ROBERT W. MEYERS; THE DISTRICT
ATTORNEY OF THE COUNTY OF PHILADELPHIA;
THE ATTORNEY GENERAL OF THE STATE OF PENNSYLVANIA
On Appeal From the United States
District Court
For the Eastern District of Pennsylvania
(D.C. Civil Action No. 03-cv-03667)
District Judge: Hon. John P. Fullam
Submitted Pursuant to Third Circuit LAR 34.1(a)
January 17, 2007
BEFORE: McKEE, AMBRO and STAPLETON,
Circuit Judges
(Opinion Filed January 24, 2007)
OPINION OF THE COURT
STAPLETON, Circuit Judge:
Appellant Kevin Powell sought a writ of habeas corpus in the District Court
asserting that his nolo contendere plea in state court was induced by inaccurate statements
of the law and that he received ineffective assistance of counsel during the plea hearing.

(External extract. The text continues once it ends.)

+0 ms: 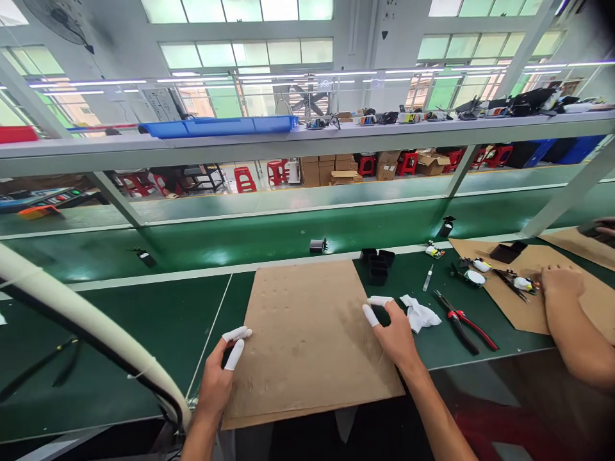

The District Court declined to grant habeas relief, and this timely appeal followed. We
will affirm.
We have grave doubts about whether Powell’s wrongful inducement challenge to
his plea was fairly presented to the state courts as a federal constitutional claim. It was
understandably not regarded as such by those courts.1 Both claims arise out of the same
event, however, and our resolution of the ineffective assistance of counsel claim resolves
the “induced plea” claim as well. Under those circumstances, we will exercise our
prerogative to resolve both claims on their merits. 23 U.S.C. § 2254(b)(2); Bronshtein v.
Horn, 404 F.3d 700, 725 & 728 (3d Cir. 2005).
At the outset of the plea hearing, defense counsel stated in open court that Powell’s
1
The Pennsylvania Superior Court rejected the “induced plea” claim on the ground that
Powell had failed to “make an assertion of his innocence,” as required by 42 Pa. Con.
Stat. Ann. § 9543(a)(2)(iii).
2
sentence would not run concurrently with any back-time sentences imposed by the State
Parole Board for parole violations, which is an entirely accurate statement of
Pennsylvania law. Although the trial court responded that “I will make it concurrent to
everything, and then they [i.e., the State Parole Board] will make a [determination]
whether it’s concurrent to any back time,” App. at 108, defense counsel thereafter made it
clear to Powell on the record that he should “not expect” his sentence to run concurrent to
any back-time sentences imposed by the State Parole Board. Id. While the comments of
the trial court (including several other remarks during the course of the plea colloquy), as
qualified by defense counsel’s admonition to Powell, may have given Powell the
misimpression that there was at least a chance that the State Parole Board would impose a
concurrent back-time sentence, that misimpression would not provide a basis for habeas
relief under the circumstances of this case.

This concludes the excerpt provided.